Wednesday, February 13, 2013

"they fail not..."

Today I am overwhelmed in a good way. If you read my blog from yesterday, you will understand where I am coming from. If you haven't, I think you'll catch on. One thing I love about scripture is that it is alive. By that, I mean God breathed. It says so in the Bible; that's how I know this. I also know this because it can have new meaning for me every time I read it. Yes... it seems much of it was written for a different time period, a different culture. Some can easily dismiss its credibility because of what seems to be.

Truth is, it may have been written over 2000 years ago, in a different time period & culture, but it is timeless. It is written just as much for you & me as it was for those who walked the earth 2000 years ago. Because it is God breathed, I believe it is as alive as the Holy Spirit. It is personal. It speaks to me (sometimes even when I'm not looking). It can be offensive because it convicts & corrects. It can be loving, because it has many words of comfort. It can direct, give wisdom, & the list goes on...

I grew up in a Christian church in Waukegan. Throughout my childhood, I heard the words to a beautiful hymn: Great is thy faithfulness. Morning by morning new mercies I see. Thou changest not thy compassions they fail not. As thou has been, thou forever wilt be. Those words are not in correct order, but they are in the order I remember them from my childhood. As adults all around me belted out the words to this hymn, I stood wide eyed in my pew wondering what they meant.

Recently, as I was preparing for my Small Group Bible Study, I came across the scripture which is the basis for this song. It's in Lamentations. Yesterday's Daily Bible verse was the same verse. I just cannot get it out of my head. I don't want to. Here's my realization. It's not profound, but to me... it's deep because it's a new understanding...

I've always wondered how God can be compassionate yet at the same time allow some of the sorrows & tragedies that occur in our world. I'm sorry, but it puts a lump in my throat thinking about this. So here's what I've realized: As God allows us to go through our trials, in addition to the fact that He sustains us & never leaves us, He provides joy for us along the way. He allows us to learn our lessons, to grow as human beings, but at the same time, He lets us find our deepest treasures.

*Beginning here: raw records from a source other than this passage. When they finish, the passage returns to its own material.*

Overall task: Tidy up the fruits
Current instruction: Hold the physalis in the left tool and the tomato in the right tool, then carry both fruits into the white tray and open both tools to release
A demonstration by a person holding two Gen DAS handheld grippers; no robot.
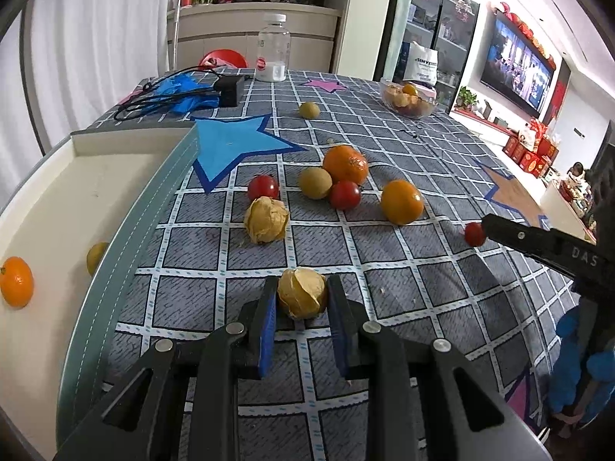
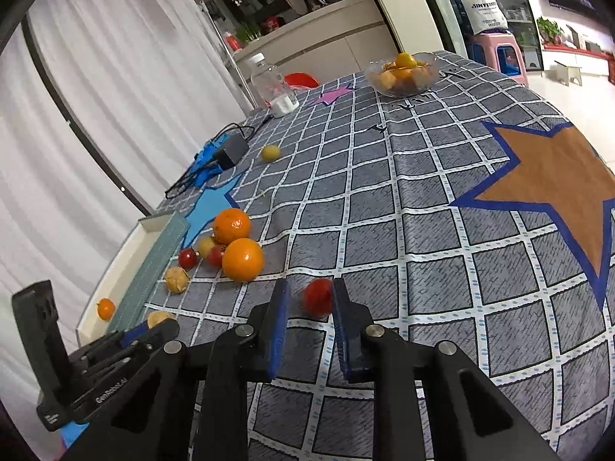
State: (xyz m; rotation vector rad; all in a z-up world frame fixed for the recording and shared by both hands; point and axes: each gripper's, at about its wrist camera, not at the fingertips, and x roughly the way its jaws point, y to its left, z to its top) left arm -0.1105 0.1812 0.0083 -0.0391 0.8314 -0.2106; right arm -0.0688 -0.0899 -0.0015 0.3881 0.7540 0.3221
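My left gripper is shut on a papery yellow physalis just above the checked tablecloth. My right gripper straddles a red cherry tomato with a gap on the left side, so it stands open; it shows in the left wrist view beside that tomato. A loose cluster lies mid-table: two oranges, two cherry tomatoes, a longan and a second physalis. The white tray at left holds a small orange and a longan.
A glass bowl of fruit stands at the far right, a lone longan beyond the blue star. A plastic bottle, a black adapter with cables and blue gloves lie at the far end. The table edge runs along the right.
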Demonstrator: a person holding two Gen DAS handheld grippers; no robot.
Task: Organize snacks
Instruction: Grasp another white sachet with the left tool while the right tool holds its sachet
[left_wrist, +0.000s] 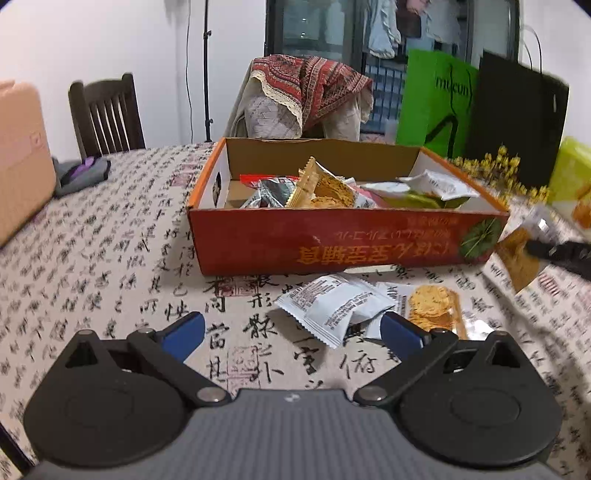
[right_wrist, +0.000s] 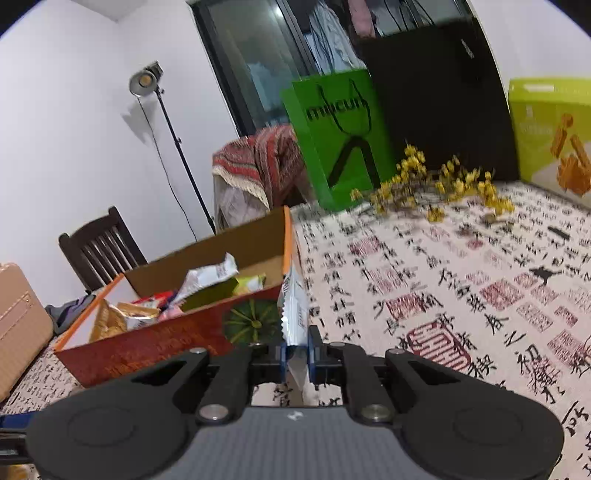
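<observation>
An open red cardboard box (left_wrist: 332, 243) sits mid-table, holding several snack packets (left_wrist: 325, 184). Two packets lie on the cloth in front of it: a white one (left_wrist: 336, 306) and an orange cracker one (left_wrist: 432, 306). My left gripper (left_wrist: 291, 332) is open and empty, low over the table just short of them. My right gripper (right_wrist: 295, 354) is shut on a silver and orange snack packet (right_wrist: 293, 306), held edge-on beside the box's right corner (right_wrist: 255, 321). It also shows in the left wrist view (left_wrist: 524, 251) at the right edge.
A green paper bag (left_wrist: 436, 99), a black bag (left_wrist: 517, 122) and yellow dried flowers (right_wrist: 436, 184) stand behind the box. A yellow-green snack carton (right_wrist: 554, 133) is at far right. A pink case (left_wrist: 22, 158) and chairs are at left.
</observation>
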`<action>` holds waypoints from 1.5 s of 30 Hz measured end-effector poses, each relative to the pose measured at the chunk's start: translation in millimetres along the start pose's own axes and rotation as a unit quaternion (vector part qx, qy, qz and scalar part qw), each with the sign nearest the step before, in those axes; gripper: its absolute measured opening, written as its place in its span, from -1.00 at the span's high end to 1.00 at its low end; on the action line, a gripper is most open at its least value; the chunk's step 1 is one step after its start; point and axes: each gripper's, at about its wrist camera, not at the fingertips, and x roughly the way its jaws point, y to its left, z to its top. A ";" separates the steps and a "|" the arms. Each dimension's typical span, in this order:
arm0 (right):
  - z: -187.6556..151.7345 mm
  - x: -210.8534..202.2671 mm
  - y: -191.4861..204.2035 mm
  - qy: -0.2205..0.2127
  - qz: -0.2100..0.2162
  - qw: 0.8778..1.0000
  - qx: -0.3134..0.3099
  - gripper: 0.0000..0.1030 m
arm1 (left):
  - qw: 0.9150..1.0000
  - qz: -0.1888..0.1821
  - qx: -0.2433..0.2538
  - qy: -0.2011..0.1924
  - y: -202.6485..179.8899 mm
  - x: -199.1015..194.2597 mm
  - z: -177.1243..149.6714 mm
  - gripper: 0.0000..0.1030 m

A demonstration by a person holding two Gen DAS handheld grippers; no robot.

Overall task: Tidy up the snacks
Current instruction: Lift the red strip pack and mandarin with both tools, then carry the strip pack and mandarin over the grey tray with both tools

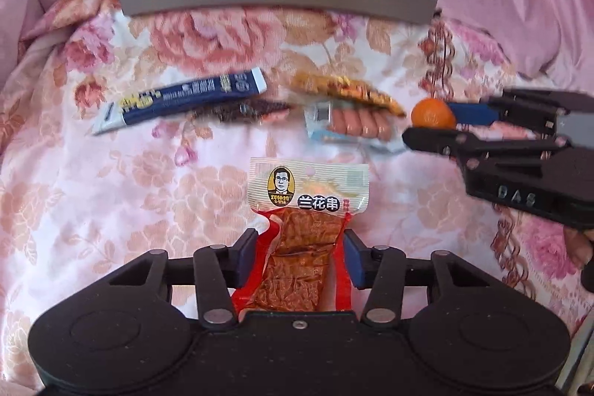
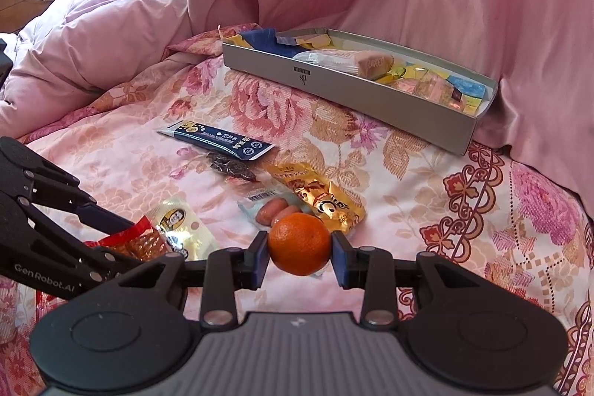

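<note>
A tofu snack packet [image 1: 308, 188] with a white label and red edges sits between the blue pads of my left gripper [image 1: 300, 247], which is shut on its lower half; the red edges crumple against the pads. In the right wrist view the same packet [image 2: 178, 229] sticks out of the left gripper [image 2: 126, 240] just above the floral bedspread. My right gripper [image 2: 300, 255] is shut on a small orange [image 2: 299, 244], held above the loose snacks. The left wrist view shows that orange [image 1: 432, 112] in the right gripper [image 1: 430, 121] at the right.
A long grey box [image 2: 334, 88] with several wrapped snacks stands at the back against a pink quilt. On the bedspread lie a blue stick sachet [image 2: 219, 140], a small dark packet [image 2: 230, 169], a sausage pack [image 2: 274, 210] and a gold packet [image 2: 323, 199].
</note>
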 end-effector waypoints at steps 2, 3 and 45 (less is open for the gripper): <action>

This reminds me of parenting. As a mom, I love providing sweet surprises for my children. It's so much fun to see their eyes light up when God uses me to bring meaning to their lives or just  bring them  joy. There's honestly nothing better than that. I work to protect my children (even when they are not aware of the things I do on their behalf). I delight in it. It gives me purpose. I cannot wait to do the same for my grandson who's coming into the world soon!

I think I'm only getting a glimpse of what God is doing for me (both in my view & behind the scenes). I've had a very difficult few weeks, yet at the same time, God has renewed me through His beautiful timeless God breathed scripture. I'm intensely aware right now of what the words of that old familiar hymn really mean. I am feeling very loved. I am thankful.